→ **Problem statement**:
Copy every line of the listing that holds the string "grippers".

Supplied material: Begin

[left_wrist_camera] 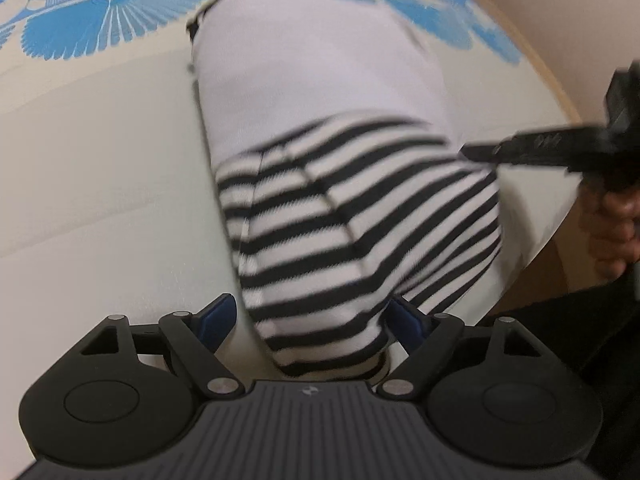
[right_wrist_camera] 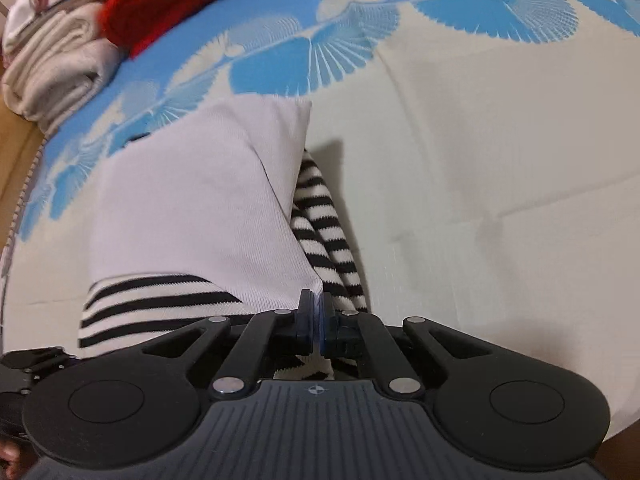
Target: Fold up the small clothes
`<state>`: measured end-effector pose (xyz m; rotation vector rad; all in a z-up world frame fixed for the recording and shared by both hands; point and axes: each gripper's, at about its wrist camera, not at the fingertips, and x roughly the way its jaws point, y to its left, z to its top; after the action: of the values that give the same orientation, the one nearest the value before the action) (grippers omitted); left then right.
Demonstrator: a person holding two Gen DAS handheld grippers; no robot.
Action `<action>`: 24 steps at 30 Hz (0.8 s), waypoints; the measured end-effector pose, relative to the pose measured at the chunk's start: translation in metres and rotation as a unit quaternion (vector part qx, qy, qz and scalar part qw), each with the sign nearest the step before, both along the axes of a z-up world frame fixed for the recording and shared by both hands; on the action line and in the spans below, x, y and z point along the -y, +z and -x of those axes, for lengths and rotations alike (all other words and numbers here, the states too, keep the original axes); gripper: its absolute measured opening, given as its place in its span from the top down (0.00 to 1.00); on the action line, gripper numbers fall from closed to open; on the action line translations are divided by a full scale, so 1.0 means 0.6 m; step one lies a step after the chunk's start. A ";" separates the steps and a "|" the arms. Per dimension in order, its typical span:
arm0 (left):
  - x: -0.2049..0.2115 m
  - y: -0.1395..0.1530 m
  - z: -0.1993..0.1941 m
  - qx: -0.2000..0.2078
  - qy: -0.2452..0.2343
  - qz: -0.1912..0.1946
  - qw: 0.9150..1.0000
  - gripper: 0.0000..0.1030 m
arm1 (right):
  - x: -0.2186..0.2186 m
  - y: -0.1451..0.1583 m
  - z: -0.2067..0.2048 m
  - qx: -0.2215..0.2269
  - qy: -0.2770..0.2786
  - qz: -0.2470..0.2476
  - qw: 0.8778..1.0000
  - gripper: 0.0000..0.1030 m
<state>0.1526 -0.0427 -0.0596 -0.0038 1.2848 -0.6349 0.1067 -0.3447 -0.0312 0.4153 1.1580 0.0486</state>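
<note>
Black-and-blue pads of the right gripper (right_wrist_camera: 319,326) are pressed together, and in the right wrist view a corner of the garment (right_wrist_camera: 192,216) sits right at their tips; whether a thin edge of cloth is actually pinched there I cannot tell, since the pads look fully closed with no visible gap. The left gripper (left_wrist_camera: 312,320) stands wide, its blue fingers (left_wrist_camera: 214,320) on either side of the striped end of the same garment (touching it or merely straddling it, the blur does not let me say), and it holds nothing.

Outward from there, the garment lies flat on the bed cover (right_wrist_camera: 480,160), a cream sheet with a blue fan-leaf print. It is a small top with a plain white body and black-and-white striped parts. A striped sleeve (right_wrist_camera: 324,220) lies along the side of the white panel, partly tucked beneath it, and the white panel shows straight side edges, so the lengthwise folds look to me already made. What seems left is the crosswise fold, bringing the near striped end up over the white part, then setting it aside.

Farther back, at the bed's corner, a pile of folded clothes (right_wrist_camera: 52,68) sits with a red piece (right_wrist_camera: 176,0) beside it, which suggests several items are finished.
</note>
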 end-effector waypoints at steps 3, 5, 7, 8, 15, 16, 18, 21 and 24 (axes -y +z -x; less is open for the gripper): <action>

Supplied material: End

→ **Answer section**:
`<state>`: measured end-effector pose (xyz m; rotation vector rad; all in a z-up world frame fixed for the recording and shared by both hands; point and axes: each gripper's, at about its wrist camera, not at the fingertips, and x roughly the way its jaws point, y to its left, z to its top; after the action: of the values that give the same orientation, the one nearest the value before the action) (grippers omitted); left then right.
Demonstrator: a person holding two Gen DAS handheld grippers; no robot.

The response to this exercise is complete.